Google has unvelied a new generation of Tensor Processing Units (TPUs), featuring two specialized chips designed to accelerate model training and agent workflows, which require continuous, multi-step reasoning, and action loops distributed across multiple models. The new TPUs deliver better performance, memory, and energy efficiency, the company says.

According to Google, the rise of AI agents require distinct chips, specifically designed for training and inference to unlock significant performance gains for the specific workloads they are designed to handle.

TPU 8t shines at massive, compute-intensive training workloads designed with larger compute throughput and more scale-up bandwidth. TPU 8i is designed with more memory bandwidth to serve the most latency-sensitive inference workloads.

On the training side, the new chip aims to maximize raw scale and speed. It is designed to reduce the time needed to train frontier models "from months to weeks", says Google. This is achieved by increasing compute density, memory capacity, and bandwidth across large clusters, resulting in nearly 3x the compute performance over the previous generation.

A single TPU 8t superpod now scales to 9,600 chips and two petabytes of shared high bandwidth memory, with double the interchip bandwidth of the previous generation.
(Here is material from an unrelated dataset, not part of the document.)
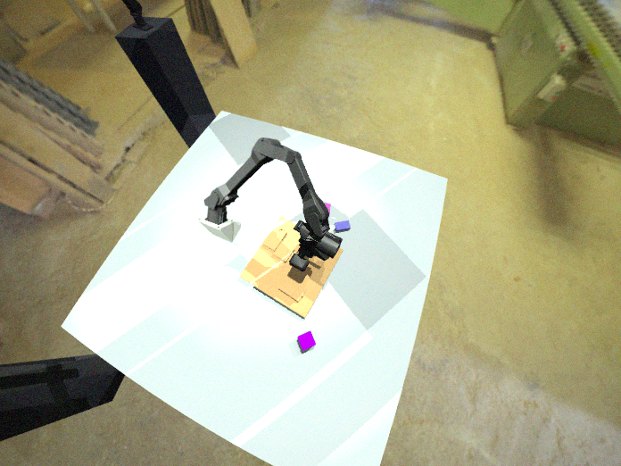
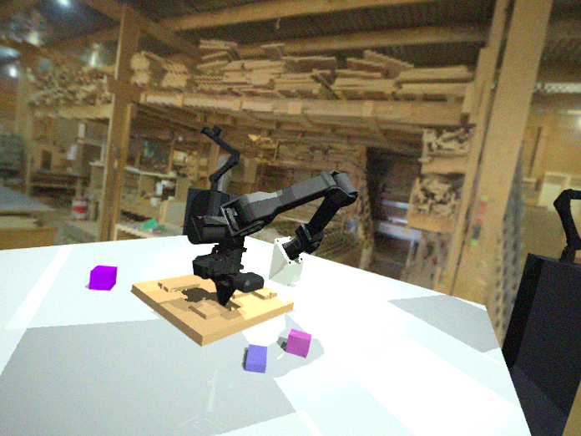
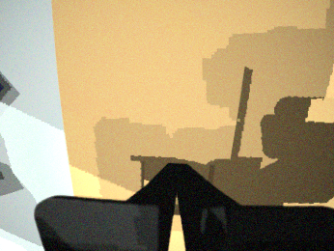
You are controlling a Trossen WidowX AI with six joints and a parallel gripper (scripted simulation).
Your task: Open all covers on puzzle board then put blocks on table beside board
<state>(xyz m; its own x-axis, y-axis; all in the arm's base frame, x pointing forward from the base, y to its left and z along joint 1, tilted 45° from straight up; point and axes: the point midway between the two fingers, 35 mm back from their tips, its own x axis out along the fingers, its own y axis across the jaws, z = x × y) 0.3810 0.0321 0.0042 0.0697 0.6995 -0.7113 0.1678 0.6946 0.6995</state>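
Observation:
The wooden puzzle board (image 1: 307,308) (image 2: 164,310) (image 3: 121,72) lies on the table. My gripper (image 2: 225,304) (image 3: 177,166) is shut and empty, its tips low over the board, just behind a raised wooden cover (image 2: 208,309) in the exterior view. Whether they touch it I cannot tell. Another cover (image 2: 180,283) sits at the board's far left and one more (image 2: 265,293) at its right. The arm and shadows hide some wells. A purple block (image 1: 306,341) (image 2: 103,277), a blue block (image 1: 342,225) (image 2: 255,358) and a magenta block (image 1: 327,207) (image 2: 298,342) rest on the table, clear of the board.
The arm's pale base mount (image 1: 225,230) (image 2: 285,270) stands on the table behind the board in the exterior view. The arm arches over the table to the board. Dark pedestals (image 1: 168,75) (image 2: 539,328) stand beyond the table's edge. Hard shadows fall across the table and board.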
This architecture delivers 121 ExaFlops of compute and allows the most complex models to leverage a single, massive pool of memory.

This system can scale almost linearly up to a million chips in a single local cluster, according to the company. Beyond scale, the design also maximizes utilization through 10x faster storage and increased reliability, availability, and serviceability to reduce downtime due to hardware failures, network stalls, or checkpoint restarts.
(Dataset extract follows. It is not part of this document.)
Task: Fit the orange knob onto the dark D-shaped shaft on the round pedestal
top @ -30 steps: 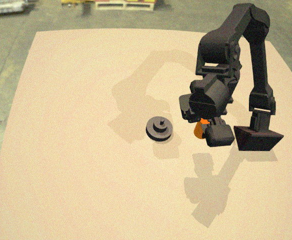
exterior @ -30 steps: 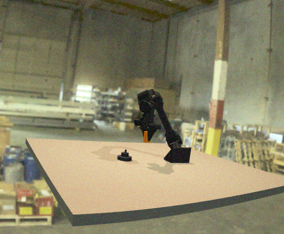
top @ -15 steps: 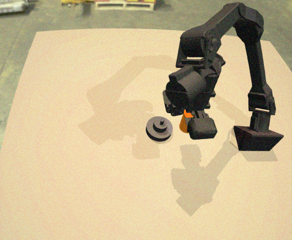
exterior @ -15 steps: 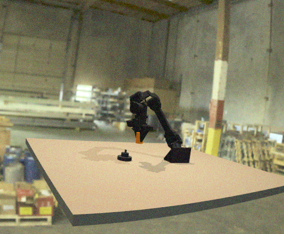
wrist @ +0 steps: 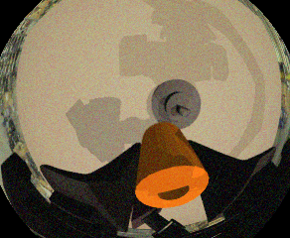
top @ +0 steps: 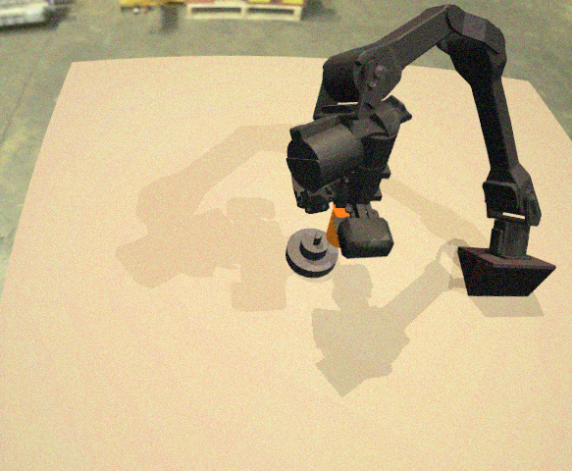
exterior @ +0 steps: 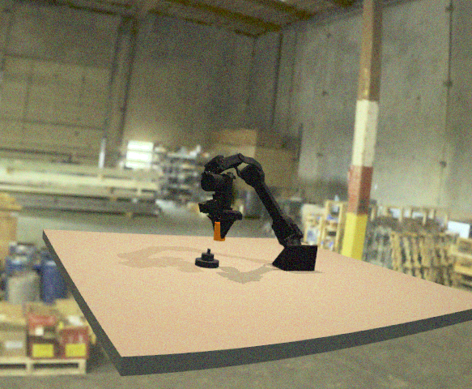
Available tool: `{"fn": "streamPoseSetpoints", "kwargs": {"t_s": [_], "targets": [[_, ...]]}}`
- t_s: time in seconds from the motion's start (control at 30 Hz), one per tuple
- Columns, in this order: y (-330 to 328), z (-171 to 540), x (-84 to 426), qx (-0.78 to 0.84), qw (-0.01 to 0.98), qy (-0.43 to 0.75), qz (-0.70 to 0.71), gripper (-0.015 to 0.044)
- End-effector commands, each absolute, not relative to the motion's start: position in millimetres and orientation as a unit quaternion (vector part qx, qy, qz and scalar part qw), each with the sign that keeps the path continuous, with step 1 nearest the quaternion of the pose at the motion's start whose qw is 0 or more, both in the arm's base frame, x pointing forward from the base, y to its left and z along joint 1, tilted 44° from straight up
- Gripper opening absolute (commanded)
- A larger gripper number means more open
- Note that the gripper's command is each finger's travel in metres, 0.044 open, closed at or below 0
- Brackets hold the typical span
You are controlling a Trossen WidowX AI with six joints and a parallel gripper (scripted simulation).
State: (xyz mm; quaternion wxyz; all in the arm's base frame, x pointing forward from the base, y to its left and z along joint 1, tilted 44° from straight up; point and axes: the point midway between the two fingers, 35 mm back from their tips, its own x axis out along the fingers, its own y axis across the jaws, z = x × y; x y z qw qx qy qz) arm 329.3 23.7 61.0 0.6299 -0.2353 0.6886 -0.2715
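Note:
The orange knob (top: 333,233) (exterior: 217,231) (wrist: 169,154) is held upright in the air, its wider end down. A dark hole with a flat side shows in its lower face in the wrist view. My gripper (exterior: 220,234) (wrist: 164,146) is shut on the knob. The round dark pedestal (top: 301,264) (exterior: 206,263) (wrist: 190,89) stands on the table with a smaller step and the short shaft (top: 317,237) (exterior: 208,252) (wrist: 181,109) on top. The knob hangs above and a little to the side of the pedestal, apart from it. The shaft's flat side cannot be made out.
The arm's base (top: 506,276) (exterior: 296,258) stands on the pale table (top: 148,380) (exterior: 227,318) to the right of the pedestal in the top and exterior views. Shadows of the arm fall around the pedestal. The warehouse floor and goods lie beyond the table edges.

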Motion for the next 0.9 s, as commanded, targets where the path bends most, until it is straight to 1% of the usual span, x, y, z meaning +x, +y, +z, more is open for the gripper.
{"fn": "streamPoseSetpoints", "kwargs": {"t_s": [0.0,0.37,0.87], "targets": [[14.7,65.8,337.6,-0.237,0.633,0.684,-0.272,0.0000],[-9.1,72.7,348.7,-0.245,0.630,0.683,-0.276,0.0000],[-26.4,54.5,346.4,-0.245,0.630,0.683,-0.276,0.0000]]}}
On the inference side, the TPU 8i chip shifts priorities toward responsiveness and efficiency under continuous load. Google notes that agent workloads involve long contexts, memory-heavy operations, and concurrent requests from distinct agents. The chip is optimized to reduce latency by offloading global operations, increases memory bandwidth with up to 288GB of memory, and improves performance per dollar by 80%.

For modern Mixture of Expert (MoE) models, we doubled the Interconnect (ICI) bandwidth to 19.2 Tb/s. Our new Boardfly architecture reduces the maximum network diameter by more than 50%, ensuring the system works as one cohesive, low-latency unit.

Besides the significant improvement that the new chips will deliver, Google TPU phylosophy has remained largely consistent over the years"

The key insight behind the original TPU design continues to hold today: by customizing and co-designing silicon with hardware, networking and software, including model architecture and application requirements, we can deliver dramatically more power efficiency and absolute performance.

This sentiment is echoed by burnte on Hacker News, who noted that:

Google owns everything from the keyboard to the silicon. They've iterated so much they understand how to separate out different functions that compete with each other for resources.

Likewise, pmb highlights another advantage in Google's TPU offering:

When you are doing big AI you basically have to buy it from NVidia or rent it from Google. And Google can design their chips and engine and systems in a whole-datacenter context, centralizing some aspects that are impossible for chip vendors to centralize.

On a different chord, amelius warns against "building your castle in someone else's kingdom", suggesting that buying from Nvidia is the only real option, though even that does not fully eliminate concerns around vendor lock-in.